§ **EXERCISE BRIEF**
The whole listing, exactly as given: write it out, leaving out each image.

§ **DATASET EXCERPT**
○ ○ ○
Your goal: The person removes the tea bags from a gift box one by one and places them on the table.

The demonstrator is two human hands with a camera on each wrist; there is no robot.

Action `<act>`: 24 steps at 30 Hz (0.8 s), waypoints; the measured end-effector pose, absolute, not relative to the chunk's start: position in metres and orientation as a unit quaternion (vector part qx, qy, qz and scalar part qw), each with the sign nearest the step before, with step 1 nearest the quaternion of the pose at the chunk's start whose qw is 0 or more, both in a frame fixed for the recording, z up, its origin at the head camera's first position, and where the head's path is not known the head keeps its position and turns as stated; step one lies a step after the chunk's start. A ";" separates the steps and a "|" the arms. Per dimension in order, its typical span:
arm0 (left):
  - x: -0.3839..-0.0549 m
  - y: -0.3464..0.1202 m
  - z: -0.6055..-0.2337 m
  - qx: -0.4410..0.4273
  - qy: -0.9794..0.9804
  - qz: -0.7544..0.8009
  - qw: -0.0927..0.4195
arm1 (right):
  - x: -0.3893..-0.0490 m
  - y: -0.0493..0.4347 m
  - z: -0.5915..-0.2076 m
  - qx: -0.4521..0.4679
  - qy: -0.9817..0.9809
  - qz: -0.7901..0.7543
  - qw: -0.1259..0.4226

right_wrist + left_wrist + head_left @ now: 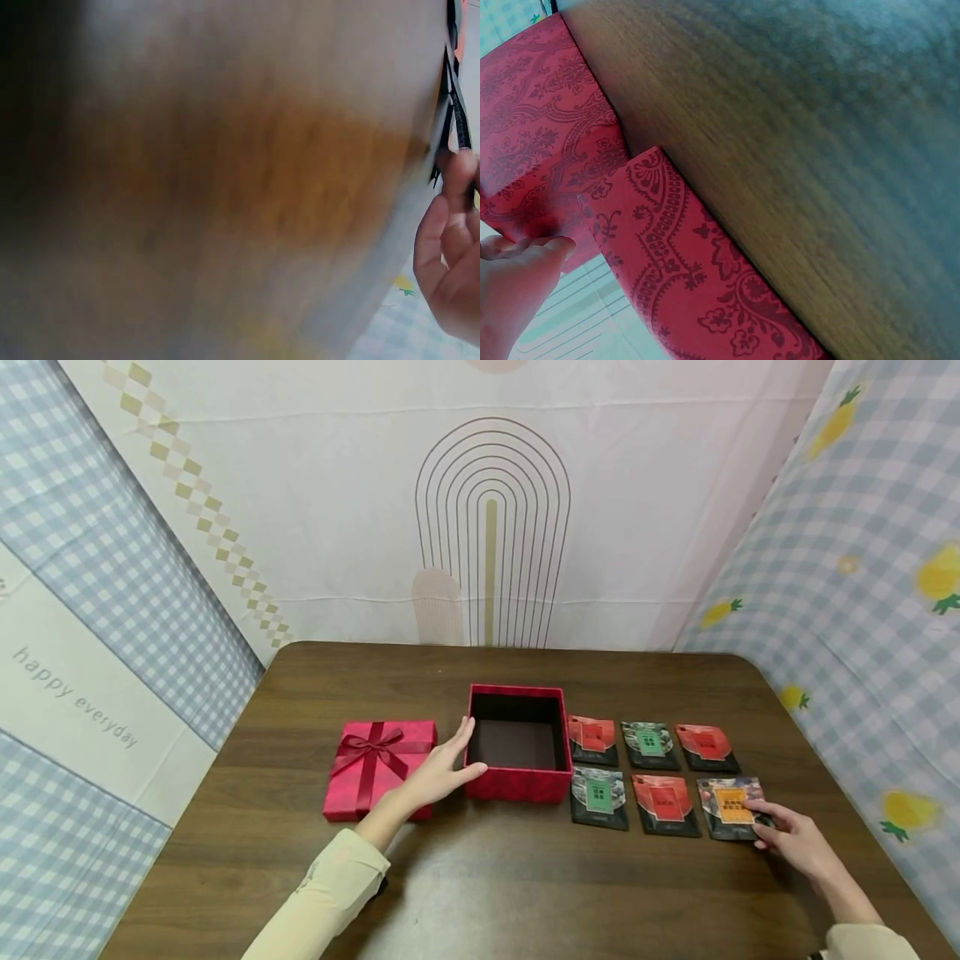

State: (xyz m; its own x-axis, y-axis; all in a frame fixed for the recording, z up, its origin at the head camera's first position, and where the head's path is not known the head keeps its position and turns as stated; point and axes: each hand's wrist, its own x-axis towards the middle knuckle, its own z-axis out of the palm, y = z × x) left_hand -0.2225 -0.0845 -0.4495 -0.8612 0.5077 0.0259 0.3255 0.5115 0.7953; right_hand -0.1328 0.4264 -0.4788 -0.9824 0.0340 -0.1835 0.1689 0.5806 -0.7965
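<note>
A red patterned gift box (517, 787) stands uncovered at mid-table, its dark inside showing. My left hand (441, 770) rests on its left side, fingers straight along the rim and thumb near the front corner. In the left wrist view the thumb (551, 247) lies against the patterned wall. At the right, my right hand (795, 839) pinches the right edge of a sachet (731, 810) with an orange label, the near right one of two rows. The right wrist view shows fingers (431, 240) around the sachet's dark edge, with that sachet seen edge-on.
Left of the box lies its red lid (348, 797) with a ribbon bow, beneath my left forearm. Several other sachets with red or green labels, such as a red one (666, 806), lie right of the box. A patterned cloth (345, 527) hangs behind the table (487, 885).
</note>
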 end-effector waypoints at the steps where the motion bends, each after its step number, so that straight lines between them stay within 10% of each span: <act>1: -0.222 -0.085 -0.449 0.241 0.863 0.432 0.106 | -0.134 0.426 -0.478 0.054 0.902 -0.423 0.075; 24: -0.223 -0.084 -0.450 0.243 0.865 0.427 0.099 | -0.144 0.424 -0.478 0.048 0.957 -0.276 0.080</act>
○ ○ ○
§ **ANSWER TO THIS TASK**
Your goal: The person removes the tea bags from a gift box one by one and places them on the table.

The demonstrator is two human hands with a camera on each wrist; there is no robot.

Action `<act>`: 24 steps at 30 Hz (0.8 s), waypoints; the measured end-effector pose, absolute, not relative to the chunk's start: position in metres and orientation as a unit quaternion (vector part qx, qy, qz and scalar part qw), each with the sign nearest the step before, with step 1 nearest the quaternion of the pose at the chunk's start whose qw is 0 or more, both in a frame fixed for the recording, z up, its origin at the head camera's first position, and where the head's path is not known the head keeps its position and turns as stated; step one lies a step after the chunk's start. A ";" separates the steps and a "|" the arms. Per dimension in order, its typical span:
arm0 (left):
  - x: -0.3839..-0.0549 m
  - y: -0.3464..0.1202 m
  - z: -0.6055..-0.2337 m
  - qx: -0.4410..0.4273
  - qy: -0.9794..0.9804
  - qz: -0.7544..0.8009
  - qw: -0.0927..0.4195
arm1 (right):
  - x: -0.3893..-0.0490 m
  - y: -0.0493..0.4347 m
  - z: -0.5915..-0.2076 m
  - qx: -0.4521..0.4679
  - qy: -0.9817..0.9809
  - qz: -0.7901..0.7543
  - qw: -0.1259..0.4226

right_wrist + left_wrist + head_left @ now: 

State: (xyz m; its own x-axis, y-axis; all in a frame fixed for the recording, z up, its origin at the head camera's first position, and where the head's path is not known the head keeps its position and turns as stated; point and axes: each hand's wrist, its own x-axis towards the middle knuckle, its own z-axis out of the palm, y = z × x) left_hand -0.2225 -0.0845 -0.4495 -0.8612 0.5077 0.0259 0.3255 0.5115 0.7953; right_hand -0.1328 0.4264 -0.4788 -0.9824 0.0340 -0.1835 0.1689 0.5806 -0.7965
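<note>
A red patterned gift box (517, 787) stands uncovered at mid-table, its dark inside showing. My left hand (441, 770) rests on its left side, fingers straight along the rim and thumb near the front corner. In the left wrist view the thumb (551, 247) lies against the patterned wall. At the right, my right hand (795, 839) pinches the right edge of a sachet (731, 810) with an orange label, the near right one of two rows. The right wrist view shows fingers (431, 240) around the sachet's dark edge, with that sachet seen edge-on.
Left of the box lies its red lid (348, 797) with a ribbon bow, beneath my left forearm. Several other sachets with red or green labels, such as a red one (666, 806), lie right of the box. A patterned cloth (345, 527) hangs behind the table (487, 885).
</note>
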 end-effector waypoints at the steps where the motion bends, each after its step number, so that straight lines between them stay within 10% of each span: <act>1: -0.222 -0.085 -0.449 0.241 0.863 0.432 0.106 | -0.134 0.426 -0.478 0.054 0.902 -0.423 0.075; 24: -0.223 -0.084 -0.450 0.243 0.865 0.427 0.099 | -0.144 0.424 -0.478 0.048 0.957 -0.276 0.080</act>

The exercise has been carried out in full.